Travelers
- Author: Helon Habila
- Language: English
- Genre: Literary fiction
- Set in: Germany/Italy/UK/US
- Publisher: W. W. Norton & Company
- Publication date: 18 June 2019
- Publication place: Nigeria
- Media type: Print (hardback)
- Pages: 288
- ISBN: 978-0-393-23959-1
- Preceded by: The Chibok Girls

= Travelers (novel) =

2019 novel by Helon Habila

Travelers is a 2019 novel by Nigerian author Helon Habila. It was published by W. W. Norton & Company. The story revolves around the life of a Nigerian expatriate who travels around Europe to know more about African refugees.

==Plot==
Travelers is about a Nigerian graduate student living in the United States who relocates to Berlin with his wife Gina, who has won a prestigious arts fellowship. In Berlin, he meets the community of African refugees and encounters with his identity and the privilege of being able to travel freely.
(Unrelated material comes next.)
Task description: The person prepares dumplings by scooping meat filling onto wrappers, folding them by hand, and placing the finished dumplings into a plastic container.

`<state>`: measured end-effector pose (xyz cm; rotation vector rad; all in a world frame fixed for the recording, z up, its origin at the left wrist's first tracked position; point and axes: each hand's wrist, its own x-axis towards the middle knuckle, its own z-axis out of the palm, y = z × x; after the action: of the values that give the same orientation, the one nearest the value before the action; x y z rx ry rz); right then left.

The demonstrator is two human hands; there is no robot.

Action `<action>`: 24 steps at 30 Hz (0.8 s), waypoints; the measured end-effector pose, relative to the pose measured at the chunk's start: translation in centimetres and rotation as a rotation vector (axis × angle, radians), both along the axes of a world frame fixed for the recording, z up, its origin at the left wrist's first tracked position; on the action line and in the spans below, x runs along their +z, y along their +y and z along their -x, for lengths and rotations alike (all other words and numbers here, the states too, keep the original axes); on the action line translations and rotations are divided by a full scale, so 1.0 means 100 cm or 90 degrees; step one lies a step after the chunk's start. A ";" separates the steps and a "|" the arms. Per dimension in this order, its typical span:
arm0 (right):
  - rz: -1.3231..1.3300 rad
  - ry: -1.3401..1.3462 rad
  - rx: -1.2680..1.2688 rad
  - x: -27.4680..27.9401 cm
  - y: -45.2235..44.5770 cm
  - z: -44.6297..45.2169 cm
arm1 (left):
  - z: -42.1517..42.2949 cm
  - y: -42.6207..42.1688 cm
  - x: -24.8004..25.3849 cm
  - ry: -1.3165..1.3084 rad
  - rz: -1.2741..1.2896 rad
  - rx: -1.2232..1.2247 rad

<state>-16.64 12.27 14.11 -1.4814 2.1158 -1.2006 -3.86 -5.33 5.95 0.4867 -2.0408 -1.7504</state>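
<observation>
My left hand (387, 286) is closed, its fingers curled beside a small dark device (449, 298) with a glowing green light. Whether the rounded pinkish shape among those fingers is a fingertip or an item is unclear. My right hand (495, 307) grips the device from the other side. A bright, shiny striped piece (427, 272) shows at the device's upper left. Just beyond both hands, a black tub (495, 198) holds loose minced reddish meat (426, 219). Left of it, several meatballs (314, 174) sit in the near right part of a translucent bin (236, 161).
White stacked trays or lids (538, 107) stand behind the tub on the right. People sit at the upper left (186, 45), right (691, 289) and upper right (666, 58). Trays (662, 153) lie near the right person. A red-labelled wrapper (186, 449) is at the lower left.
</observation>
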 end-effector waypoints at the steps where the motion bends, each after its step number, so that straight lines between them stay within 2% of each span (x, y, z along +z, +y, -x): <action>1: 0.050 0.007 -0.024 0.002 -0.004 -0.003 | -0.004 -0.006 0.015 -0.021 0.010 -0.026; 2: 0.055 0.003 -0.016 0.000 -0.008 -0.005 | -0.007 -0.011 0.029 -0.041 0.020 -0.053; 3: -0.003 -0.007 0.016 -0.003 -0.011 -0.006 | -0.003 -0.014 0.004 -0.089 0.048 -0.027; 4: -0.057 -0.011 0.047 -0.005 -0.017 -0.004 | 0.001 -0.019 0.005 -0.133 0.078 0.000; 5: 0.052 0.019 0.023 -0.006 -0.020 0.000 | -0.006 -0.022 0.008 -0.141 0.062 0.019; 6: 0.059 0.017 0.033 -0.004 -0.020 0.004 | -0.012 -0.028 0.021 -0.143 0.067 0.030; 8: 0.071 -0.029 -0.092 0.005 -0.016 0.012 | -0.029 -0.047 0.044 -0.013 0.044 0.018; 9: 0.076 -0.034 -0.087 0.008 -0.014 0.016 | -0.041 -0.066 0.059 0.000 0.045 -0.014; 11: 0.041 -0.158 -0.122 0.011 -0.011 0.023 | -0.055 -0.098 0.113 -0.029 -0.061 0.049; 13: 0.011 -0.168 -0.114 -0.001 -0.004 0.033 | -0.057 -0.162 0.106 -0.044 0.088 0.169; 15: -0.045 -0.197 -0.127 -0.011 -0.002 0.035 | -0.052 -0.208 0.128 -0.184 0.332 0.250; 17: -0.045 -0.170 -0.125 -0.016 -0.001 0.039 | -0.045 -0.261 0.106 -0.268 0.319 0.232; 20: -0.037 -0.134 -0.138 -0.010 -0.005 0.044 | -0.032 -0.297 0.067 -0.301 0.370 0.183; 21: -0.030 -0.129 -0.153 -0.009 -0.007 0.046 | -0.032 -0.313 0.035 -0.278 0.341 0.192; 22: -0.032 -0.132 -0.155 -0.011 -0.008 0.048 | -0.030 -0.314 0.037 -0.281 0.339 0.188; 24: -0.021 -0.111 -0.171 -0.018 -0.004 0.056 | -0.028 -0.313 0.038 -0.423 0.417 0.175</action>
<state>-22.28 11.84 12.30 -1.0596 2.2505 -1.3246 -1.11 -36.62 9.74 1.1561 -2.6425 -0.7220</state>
Due to racial problems, he divorces with his wife and decides to travel around Europe in order to meet with more African refugees.

==Characters==
- Gina – the narrator's wife
- Mark – a Malawian transgender student who is the narrator's friend
- Manu – a Libyan surgeon of Nigerian extraction who the narrator meets in Berlin
- Portia – the daughter of a Zambian writer
- Juma
- Karim
- Flaubert

==Reception and award==
Emad Mirmotahari of World Literature Today wrote that the novel "refuses nostalgia for the cultural energies of African decolonization and the restorative promise of pan-Africanism". Washington City Paper described it as a novel that "does not deal in stereotypes". Otosirieze Obi-Young of Brittle Paper commented that it "appears to be aiming for a kind of completeness". Edward Docx writing for The Guardian felt that it was "replete with literary references that twist and gleam through the narrative, adding light and riches and setting off unexpected resonances". It was shortlisted for the 2019 Grand Prix of Literary Associations. and was also shortlisted for the 2020 James Tait Black Memorial Prize.